------ MATERIAL FOR THIS TASK ------

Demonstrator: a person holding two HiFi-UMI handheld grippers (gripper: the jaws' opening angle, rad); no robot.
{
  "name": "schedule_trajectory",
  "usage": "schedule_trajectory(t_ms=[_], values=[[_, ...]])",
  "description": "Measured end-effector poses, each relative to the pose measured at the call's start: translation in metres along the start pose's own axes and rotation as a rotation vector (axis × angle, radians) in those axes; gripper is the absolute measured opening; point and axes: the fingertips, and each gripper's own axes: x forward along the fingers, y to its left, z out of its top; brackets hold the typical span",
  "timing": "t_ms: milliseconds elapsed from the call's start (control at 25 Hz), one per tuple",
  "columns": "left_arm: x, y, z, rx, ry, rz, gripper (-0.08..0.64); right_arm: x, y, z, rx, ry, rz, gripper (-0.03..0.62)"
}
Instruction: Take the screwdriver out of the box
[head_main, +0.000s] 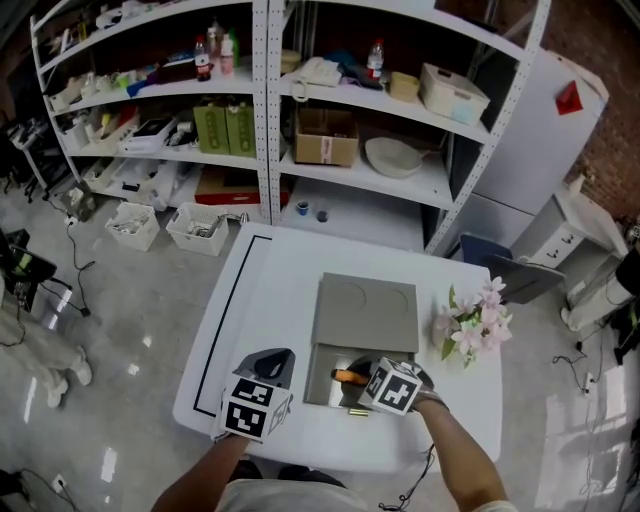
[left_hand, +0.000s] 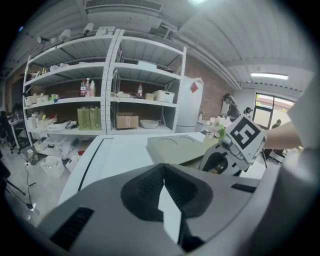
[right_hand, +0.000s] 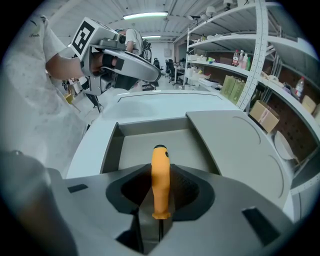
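Note:
A grey box (head_main: 318, 385) stands open on the white table (head_main: 270, 290), its lid (head_main: 366, 312) folded back flat. Inside lies the screwdriver (head_main: 350, 376) with an orange handle. My right gripper (head_main: 365, 380) reaches down into the box. In the right gripper view the orange handle (right_hand: 160, 182) stands between the jaws of the right gripper (right_hand: 160, 172), whose pads press on its sides; the shaft is hidden below. The box wall (right_hand: 150, 126) and lid (right_hand: 235, 150) lie beyond. My left gripper (head_main: 275, 362) hovers left of the box; the left gripper (left_hand: 163, 167) has its tips together and holds nothing.
Pink artificial flowers (head_main: 473, 325) stand right of the box. A small brass piece (head_main: 358, 411) lies near the table's front edge. Metal shelves (head_main: 265, 110) full of boxes and bottles line the back, with a white cabinet (head_main: 535, 130) at the right.

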Motion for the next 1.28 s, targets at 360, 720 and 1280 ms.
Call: schedule_trajectory(t_ms=[360, 720, 1280], values=[[-0.009, -0.001, 0.005, 0.012, 0.001, 0.007, 0.006, -0.006, 0.001, 0.006, 0.007, -0.047, -0.045, 0.115], [-0.016, -0.002, 0.024, 0.049, -0.026, -0.038, 0.006, -0.036, -0.011, 0.034, 0.128, -0.202, -0.2, 0.115], [-0.029, -0.008, 0.047, 0.108, -0.071, -0.168, 0.006, -0.109, -0.008, 0.074, 0.387, -0.428, -0.52, 0.115]])
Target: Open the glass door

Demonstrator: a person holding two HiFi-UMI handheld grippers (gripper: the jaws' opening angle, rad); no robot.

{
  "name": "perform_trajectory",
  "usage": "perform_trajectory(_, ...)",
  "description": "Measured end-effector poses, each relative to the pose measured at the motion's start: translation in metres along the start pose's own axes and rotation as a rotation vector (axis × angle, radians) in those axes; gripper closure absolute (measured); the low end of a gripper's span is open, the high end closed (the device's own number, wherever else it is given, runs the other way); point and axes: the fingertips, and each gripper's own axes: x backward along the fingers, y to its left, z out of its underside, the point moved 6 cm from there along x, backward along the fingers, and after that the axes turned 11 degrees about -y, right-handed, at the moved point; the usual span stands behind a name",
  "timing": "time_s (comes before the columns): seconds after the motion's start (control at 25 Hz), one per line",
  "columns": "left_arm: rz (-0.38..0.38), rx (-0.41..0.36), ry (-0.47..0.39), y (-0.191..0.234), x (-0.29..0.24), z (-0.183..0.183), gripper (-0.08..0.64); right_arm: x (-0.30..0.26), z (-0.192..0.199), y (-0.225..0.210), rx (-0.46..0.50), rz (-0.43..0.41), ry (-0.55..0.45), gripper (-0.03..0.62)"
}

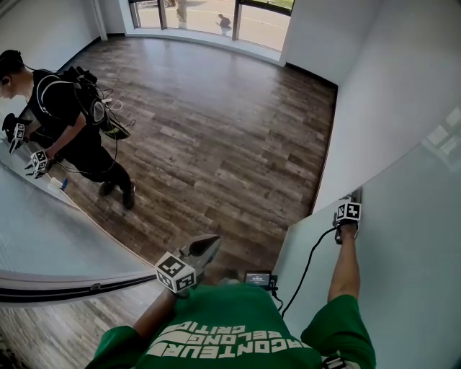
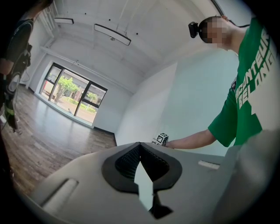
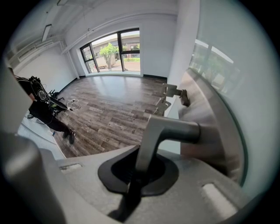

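The glass door (image 1: 403, 274) stands at the right, its edge turned toward the room. Its metal lever handle (image 3: 170, 131) juts from a round steel plate (image 3: 210, 127) on the frosted pane. My right gripper (image 3: 142, 164) is shut on the lever's downturned end; in the head view this right gripper (image 1: 351, 200) sits at the door's edge on an outstretched arm. My left gripper (image 1: 210, 243) hangs in mid-air in front of my chest, away from the door. In its own view the left gripper (image 2: 140, 146) has its tips together with nothing between them.
Another person (image 1: 68, 119) in black, holding marked grippers, stands at the far left by a glass partition (image 1: 57, 245). Wood floor (image 1: 216, 144) runs to the windows (image 1: 216, 18). A white wall (image 1: 389, 94) lies beyond the door.
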Motion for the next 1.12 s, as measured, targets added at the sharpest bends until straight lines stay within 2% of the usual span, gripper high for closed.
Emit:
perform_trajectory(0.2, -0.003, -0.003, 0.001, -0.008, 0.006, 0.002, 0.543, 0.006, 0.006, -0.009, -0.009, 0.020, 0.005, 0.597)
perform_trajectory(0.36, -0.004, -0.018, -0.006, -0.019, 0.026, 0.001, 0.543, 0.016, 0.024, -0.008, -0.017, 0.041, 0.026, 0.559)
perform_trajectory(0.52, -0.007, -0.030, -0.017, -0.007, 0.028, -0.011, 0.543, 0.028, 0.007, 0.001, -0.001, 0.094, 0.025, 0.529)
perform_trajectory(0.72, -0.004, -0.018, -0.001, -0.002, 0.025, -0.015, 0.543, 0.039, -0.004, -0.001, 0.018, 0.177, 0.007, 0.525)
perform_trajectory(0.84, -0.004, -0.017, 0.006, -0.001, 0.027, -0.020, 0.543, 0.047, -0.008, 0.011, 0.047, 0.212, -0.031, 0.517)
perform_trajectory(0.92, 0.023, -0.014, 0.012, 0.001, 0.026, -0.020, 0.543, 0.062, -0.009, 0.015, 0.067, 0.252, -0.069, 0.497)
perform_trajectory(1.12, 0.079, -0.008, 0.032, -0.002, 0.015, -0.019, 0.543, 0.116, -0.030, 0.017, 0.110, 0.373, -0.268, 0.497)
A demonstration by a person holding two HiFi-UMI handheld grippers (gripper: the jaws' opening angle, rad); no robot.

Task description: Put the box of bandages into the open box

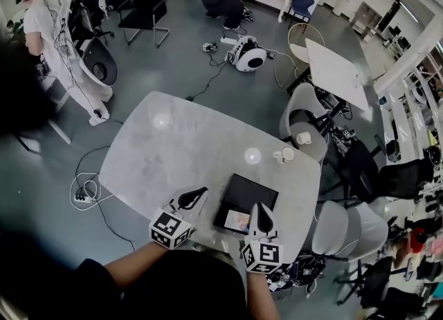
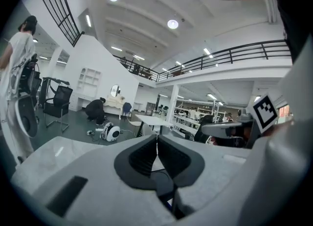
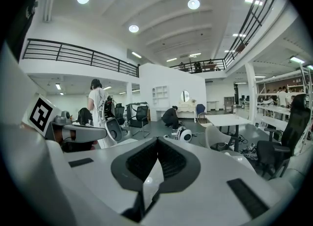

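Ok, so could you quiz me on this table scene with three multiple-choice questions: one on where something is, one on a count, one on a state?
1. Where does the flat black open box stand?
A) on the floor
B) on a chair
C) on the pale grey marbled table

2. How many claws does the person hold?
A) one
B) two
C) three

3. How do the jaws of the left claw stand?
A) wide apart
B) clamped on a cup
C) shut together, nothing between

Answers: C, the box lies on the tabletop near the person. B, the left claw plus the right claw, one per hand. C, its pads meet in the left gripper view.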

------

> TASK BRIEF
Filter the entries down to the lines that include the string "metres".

> TASK RESPONSE
  "description": "Measured end-effector poses, each relative to the pose measured at the call's start: translation in metres along the start pose's own axes and rotation as a rotation vector (axis × angle, radians) in those axes; gripper is the absolute measured opening; point and axes: the fingertips, and each gripper's own axes: x forward along the fingers, y to its left, z out of its top; brackets hold the typical span",
  "description": "Measured end-effector poses, each relative to the pose measured at the motion's start: translation in metres along the start pose's own axes and rotation as a rotation vector (axis × angle, radians) in those axes; gripper closure absolute (measured); the low end of a gripper's span is open, the high end closed (the device's own number, wherever else it is given, runs the other way); point and axes: the fingertips, and each gripper's own axes: x backward along the fingers, y to its left, z out of its underside, the point moved 6 cm from there along x, backward along the fingers, and after that the axes turned 11 degrees about -y, right-handed, at the moved point; the usual span stands behind a name",

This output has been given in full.